## Exercise description
Extract, in full, the lines below, beginning at the first and ending with the line that contains "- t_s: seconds". Pictures do not belong in the copy.

## Information shown
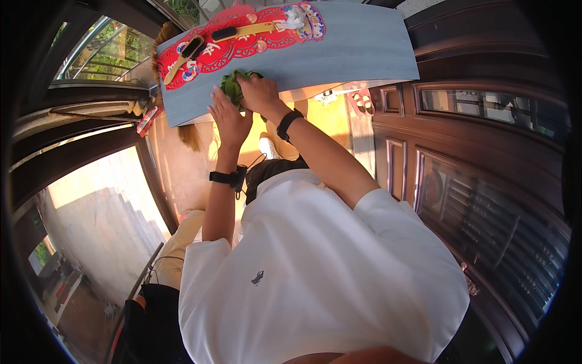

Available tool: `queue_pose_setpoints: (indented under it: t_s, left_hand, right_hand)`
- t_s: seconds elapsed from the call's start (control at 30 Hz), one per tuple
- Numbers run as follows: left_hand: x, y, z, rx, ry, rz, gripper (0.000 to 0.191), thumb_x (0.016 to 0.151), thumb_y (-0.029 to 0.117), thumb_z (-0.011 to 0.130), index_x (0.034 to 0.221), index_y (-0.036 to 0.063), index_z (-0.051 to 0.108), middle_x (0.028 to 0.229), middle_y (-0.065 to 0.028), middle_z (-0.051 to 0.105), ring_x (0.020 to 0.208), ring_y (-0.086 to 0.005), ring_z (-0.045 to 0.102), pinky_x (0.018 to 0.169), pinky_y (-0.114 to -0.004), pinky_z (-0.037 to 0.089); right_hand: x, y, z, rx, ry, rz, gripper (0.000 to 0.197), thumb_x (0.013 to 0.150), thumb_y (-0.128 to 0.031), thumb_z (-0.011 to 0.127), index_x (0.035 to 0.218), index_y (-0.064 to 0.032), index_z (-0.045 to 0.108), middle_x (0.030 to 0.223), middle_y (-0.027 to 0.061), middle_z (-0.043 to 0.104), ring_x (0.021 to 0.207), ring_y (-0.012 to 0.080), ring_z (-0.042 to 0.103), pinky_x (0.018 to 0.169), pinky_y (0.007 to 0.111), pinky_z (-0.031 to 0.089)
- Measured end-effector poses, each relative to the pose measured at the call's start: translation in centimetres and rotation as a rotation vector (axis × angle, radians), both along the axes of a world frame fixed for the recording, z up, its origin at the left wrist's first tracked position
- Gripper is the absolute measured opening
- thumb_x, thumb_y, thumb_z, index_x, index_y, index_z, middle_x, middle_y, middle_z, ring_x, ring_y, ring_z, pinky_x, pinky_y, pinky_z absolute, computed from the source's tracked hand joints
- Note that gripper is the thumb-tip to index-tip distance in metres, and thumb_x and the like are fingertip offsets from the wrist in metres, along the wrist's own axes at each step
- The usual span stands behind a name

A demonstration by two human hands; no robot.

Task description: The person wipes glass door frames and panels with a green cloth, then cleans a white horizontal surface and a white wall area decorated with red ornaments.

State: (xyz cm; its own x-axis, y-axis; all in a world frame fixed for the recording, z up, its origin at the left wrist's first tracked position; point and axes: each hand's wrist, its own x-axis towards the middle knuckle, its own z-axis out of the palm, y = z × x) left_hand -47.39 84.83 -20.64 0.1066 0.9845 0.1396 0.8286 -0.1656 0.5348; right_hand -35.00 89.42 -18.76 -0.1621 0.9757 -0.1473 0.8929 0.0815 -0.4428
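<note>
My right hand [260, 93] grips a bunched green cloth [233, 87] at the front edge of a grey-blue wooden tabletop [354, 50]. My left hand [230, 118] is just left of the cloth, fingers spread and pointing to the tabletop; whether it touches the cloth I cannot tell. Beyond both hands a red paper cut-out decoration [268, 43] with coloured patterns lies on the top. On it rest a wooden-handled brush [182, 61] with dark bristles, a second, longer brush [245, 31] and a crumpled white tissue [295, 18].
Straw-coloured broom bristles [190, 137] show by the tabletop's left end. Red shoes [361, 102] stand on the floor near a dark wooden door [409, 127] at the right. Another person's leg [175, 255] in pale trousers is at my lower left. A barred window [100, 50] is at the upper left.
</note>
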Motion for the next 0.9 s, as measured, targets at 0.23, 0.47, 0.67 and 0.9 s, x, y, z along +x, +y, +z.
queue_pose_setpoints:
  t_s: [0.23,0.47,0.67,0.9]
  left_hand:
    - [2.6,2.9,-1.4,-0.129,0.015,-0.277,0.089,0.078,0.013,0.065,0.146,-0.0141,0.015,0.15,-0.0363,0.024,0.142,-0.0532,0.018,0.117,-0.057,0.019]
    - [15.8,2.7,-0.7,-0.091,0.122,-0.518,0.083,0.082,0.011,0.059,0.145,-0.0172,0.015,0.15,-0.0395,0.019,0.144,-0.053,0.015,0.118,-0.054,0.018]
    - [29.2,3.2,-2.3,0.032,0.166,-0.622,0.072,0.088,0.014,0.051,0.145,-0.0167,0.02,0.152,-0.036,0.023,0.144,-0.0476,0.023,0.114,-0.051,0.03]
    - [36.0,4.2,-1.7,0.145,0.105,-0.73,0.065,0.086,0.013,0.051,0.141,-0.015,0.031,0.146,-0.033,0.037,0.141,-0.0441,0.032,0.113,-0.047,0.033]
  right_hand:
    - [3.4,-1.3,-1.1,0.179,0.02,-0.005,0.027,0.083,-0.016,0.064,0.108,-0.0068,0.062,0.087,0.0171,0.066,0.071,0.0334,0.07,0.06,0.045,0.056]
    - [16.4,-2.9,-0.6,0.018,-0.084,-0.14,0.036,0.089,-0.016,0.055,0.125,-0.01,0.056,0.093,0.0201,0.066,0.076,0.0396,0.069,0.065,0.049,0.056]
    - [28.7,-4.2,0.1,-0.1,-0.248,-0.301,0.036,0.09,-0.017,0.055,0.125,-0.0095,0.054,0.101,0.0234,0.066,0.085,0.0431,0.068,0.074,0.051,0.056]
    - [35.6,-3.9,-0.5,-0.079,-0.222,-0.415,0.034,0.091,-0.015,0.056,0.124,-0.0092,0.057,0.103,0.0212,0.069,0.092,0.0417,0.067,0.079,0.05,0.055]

## Written reply
Available tool: `queue_pose_setpoints: (indented under it: t_s, left_hand, right_hand)`
- t_s: seconds elapsed from the call's start (control at 30 Hz), one per tuple

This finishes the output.